FERGUSON FINDLEY – Counterfeit Corpse.

Ace Double D-187, paperback original; 1st printing, 1956.

   Findley wrote a small handful of crime novels back in the 1950s, and I’ll add a list of them at the end of my comments on this one, which I enjoyed, but which I’d be hard pressed to recommend to anyone else without waving a lot of warning flags first. (Read on.)


   A fellow named Don Ivy is the featured player in Counterfeit Corpse, and he tells the story himself. After being bounced out of England, after years of knocking around Europe and northern Africa during and after the war, and now that his mother’s dead, he’s settled down in the small town in New England and living in the very same house he grew up in.

   It’s not clear whether the town of Tombury is supposed to be in Vermont or New Hampshire, but since later on in the story he and his niece Judy have to cross the Massachusetts line while making a quick trip to Boston, my vote’s for the latter.

   Which of course doesn’t matter to you. What does matter, I think, is that the reason he was quietly kicked out of England was his expertise in making counterfeit plates (for ten pound notes) so well that the bills they were capable of printing could not be distinguished from real ones, save for one small deliberate flaw that only Ivy knows.

   He has no record in England, though — it’s been erased, thanks to services to the Crown. Which is all prelude to the story, though, which begins with Ivy finding a body in his yard while doing a spring cleanup. Then another – a roadside accident — then his niece Judy, whom he hasn’t seen in maybe 15 years, shows up; and then another body is found face down in a pond behind his house.

   Coincidence? Not on your life. It certainly gets the local authorities into an uproar, though. First the local cop, then a state policeman, then a guy from the FBI. It’s up to Ivy and the surprisingly capable assistance of his niece Judy to get him out of trouble before he’s up to and over his neck in it.

   Breezily told, in good old-fashioned pulp magazine style, the tale has some flaws I ought to tell you about, too. The pile up of bodies is no coincidence, but heading to Boston to look for clues, it strikes me as next to impossible that he find the correct cheap night spot where all of the players in the plot struck out from, in only one try — and how did they all come to be there in one spot to begin with?

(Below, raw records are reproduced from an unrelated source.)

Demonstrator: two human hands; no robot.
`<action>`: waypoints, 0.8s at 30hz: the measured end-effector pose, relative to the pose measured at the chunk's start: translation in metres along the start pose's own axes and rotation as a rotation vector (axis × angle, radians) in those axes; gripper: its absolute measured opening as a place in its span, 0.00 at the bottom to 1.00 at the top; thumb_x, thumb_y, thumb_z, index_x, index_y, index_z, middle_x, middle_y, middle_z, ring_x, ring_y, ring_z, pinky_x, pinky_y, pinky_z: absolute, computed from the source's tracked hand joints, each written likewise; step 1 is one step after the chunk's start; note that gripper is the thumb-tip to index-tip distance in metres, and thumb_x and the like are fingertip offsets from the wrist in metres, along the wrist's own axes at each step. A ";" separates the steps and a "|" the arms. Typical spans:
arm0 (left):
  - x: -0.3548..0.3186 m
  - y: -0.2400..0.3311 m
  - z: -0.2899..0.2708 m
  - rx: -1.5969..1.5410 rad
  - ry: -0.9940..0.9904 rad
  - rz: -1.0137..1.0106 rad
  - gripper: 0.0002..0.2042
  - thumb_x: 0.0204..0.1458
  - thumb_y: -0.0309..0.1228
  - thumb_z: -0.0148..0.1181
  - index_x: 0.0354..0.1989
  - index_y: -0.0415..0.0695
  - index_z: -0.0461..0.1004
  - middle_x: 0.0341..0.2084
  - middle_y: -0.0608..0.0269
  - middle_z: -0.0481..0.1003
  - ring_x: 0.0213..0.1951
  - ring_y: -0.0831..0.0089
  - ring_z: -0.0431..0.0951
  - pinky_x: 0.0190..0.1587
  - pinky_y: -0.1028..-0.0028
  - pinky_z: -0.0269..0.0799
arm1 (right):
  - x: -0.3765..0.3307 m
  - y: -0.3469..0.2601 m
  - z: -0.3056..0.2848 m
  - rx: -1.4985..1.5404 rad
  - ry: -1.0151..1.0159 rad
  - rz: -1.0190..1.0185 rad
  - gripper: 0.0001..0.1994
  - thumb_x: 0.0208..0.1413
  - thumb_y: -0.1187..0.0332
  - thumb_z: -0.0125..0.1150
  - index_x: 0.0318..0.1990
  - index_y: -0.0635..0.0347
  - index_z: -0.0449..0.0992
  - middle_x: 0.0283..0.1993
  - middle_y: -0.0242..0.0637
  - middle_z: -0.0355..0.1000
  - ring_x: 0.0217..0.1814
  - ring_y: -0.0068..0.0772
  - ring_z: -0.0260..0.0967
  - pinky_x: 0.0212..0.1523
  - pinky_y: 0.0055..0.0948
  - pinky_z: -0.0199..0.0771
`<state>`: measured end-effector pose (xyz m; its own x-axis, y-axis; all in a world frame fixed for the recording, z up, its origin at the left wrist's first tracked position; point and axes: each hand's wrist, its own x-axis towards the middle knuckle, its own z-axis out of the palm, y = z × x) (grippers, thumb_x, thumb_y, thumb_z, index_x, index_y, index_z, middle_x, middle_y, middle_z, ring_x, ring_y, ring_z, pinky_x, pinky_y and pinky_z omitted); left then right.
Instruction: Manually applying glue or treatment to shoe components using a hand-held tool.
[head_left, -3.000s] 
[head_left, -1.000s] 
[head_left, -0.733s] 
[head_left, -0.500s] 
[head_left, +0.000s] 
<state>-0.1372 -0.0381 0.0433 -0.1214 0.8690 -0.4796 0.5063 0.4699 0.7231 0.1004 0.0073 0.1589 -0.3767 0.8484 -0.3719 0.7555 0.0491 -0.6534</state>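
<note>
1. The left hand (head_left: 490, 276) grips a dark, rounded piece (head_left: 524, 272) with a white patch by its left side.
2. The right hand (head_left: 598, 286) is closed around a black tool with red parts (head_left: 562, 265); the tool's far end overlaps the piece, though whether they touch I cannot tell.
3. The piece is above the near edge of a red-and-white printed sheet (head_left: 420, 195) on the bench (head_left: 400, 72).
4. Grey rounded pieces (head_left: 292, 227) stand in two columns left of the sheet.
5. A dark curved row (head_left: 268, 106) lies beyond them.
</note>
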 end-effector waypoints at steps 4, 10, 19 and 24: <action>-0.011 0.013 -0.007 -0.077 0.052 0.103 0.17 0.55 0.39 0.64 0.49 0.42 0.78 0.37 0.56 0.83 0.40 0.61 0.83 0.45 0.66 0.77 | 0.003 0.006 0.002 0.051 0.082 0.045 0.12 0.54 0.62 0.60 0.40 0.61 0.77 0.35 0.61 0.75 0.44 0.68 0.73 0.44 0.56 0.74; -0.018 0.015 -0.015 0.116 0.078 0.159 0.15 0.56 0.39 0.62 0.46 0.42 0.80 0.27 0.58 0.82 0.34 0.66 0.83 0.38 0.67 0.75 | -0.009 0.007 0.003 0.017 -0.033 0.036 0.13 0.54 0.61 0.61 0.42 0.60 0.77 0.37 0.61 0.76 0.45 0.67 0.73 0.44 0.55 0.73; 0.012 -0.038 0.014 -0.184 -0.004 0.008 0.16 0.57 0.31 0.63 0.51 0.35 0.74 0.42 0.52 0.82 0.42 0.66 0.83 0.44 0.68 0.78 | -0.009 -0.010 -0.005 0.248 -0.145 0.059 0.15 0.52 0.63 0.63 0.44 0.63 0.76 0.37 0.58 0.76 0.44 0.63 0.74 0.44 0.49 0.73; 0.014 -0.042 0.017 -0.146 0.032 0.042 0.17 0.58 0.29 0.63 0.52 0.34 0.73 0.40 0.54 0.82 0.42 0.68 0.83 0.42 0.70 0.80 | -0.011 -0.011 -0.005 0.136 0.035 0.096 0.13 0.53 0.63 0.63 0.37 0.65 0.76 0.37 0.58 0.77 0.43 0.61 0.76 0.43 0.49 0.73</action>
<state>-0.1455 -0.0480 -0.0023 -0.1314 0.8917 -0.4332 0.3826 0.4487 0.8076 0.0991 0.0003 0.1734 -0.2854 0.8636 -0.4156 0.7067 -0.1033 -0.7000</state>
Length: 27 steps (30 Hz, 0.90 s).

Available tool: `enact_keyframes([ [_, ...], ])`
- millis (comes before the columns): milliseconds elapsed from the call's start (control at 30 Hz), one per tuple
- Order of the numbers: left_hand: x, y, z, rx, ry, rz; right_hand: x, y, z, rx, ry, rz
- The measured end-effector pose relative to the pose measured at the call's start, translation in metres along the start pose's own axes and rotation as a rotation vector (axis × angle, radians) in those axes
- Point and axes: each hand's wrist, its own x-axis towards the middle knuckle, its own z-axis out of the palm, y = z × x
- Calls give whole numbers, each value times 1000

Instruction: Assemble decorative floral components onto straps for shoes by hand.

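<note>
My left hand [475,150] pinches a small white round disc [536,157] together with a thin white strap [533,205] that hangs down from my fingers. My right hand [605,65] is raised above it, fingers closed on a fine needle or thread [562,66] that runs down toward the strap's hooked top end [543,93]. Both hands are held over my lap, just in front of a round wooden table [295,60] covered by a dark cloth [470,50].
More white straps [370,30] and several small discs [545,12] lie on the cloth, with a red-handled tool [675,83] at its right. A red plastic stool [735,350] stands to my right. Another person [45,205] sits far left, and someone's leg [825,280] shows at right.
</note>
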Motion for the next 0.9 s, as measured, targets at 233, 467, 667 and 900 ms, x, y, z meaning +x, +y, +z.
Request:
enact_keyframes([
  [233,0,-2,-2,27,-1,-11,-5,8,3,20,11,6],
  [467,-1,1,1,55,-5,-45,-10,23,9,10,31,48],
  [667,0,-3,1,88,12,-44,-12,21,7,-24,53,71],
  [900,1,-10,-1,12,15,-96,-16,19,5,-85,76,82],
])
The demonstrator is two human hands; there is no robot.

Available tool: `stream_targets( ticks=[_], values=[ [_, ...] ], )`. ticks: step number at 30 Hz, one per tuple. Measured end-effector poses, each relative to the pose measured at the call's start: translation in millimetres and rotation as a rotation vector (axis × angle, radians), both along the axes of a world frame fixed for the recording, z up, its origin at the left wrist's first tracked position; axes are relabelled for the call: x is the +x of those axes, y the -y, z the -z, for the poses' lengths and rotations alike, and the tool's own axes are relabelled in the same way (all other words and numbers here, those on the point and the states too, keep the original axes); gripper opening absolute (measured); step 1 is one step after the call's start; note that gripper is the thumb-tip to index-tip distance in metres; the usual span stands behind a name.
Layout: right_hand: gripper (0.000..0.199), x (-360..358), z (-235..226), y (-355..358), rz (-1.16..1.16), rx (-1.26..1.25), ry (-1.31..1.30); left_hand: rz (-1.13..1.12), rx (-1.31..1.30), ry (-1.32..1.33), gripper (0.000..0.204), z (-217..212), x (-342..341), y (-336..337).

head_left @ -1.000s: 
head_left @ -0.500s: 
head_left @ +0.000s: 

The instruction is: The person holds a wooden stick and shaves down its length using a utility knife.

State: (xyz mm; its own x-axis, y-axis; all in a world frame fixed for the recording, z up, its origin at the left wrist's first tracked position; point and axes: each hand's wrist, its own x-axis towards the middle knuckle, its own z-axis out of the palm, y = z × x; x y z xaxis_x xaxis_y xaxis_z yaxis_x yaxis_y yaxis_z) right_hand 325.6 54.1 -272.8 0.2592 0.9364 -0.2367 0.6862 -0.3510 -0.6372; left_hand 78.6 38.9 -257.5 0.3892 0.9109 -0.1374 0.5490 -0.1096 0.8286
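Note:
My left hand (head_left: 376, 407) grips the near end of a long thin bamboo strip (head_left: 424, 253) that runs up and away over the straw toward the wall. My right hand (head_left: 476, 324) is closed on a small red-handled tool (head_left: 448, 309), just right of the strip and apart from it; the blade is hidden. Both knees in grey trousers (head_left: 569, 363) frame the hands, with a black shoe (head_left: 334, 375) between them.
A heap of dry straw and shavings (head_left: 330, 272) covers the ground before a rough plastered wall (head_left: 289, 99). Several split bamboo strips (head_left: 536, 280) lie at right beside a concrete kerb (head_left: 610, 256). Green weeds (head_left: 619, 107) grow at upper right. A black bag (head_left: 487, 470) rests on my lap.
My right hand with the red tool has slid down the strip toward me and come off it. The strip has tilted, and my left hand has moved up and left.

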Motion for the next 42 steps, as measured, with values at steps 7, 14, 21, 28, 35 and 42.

That’s neatly not mentioned or alluded to either.

   There is not a lot of detective work going on in this book, not the real deductive kind, that is, until the end, in which (unless I’ve read it wrong) Ivy doesn’t recognize a certain telephone number, one that he should know, until several hours later, when it is almost too late.

   What is amusing, I think, is how Ivy manages to steal the local cop’s girl friend away from him, after the local cop, trying to be friendly, uses the girl friend as part of his cover in the aforesaid enterprise.

   And if you’ve read this far, you might as well read the book and see how he does it, whether it ‘s a good move or not; or on the other hand, you might decide that I’ve told you enough of the story already, and that anything more would be superfluous.

Bibliographic data:   [Expanded from the Revised Crime Fiction IV, by Allen J. Hubin; US editions only.]

FINDLEY, FERGUSON. Pseudonym of Charles Weiser Frey, 1910-1963.

       My Old Man’s Badge. Duell, 1950 [Johnny Malone]. Popular Library #324, pb, 1951. Also reprinted as Killer Cop (Monarch #114, pb, 1959).


      Waterfront. Duell, 1951 [Johnny Malone]. Serialized in Collier’s Magazine, August 1950. Popular Library #408, pb, 1952.


      The Man in the Middle. Duell, 1952. Reprinted as Dead Ringer (Bestseller B160, 1953).


      Counterfeit Corpse. Ace Double D-197, 1956.
      Murder Makes Me Mad. Popular Library #780, 1956.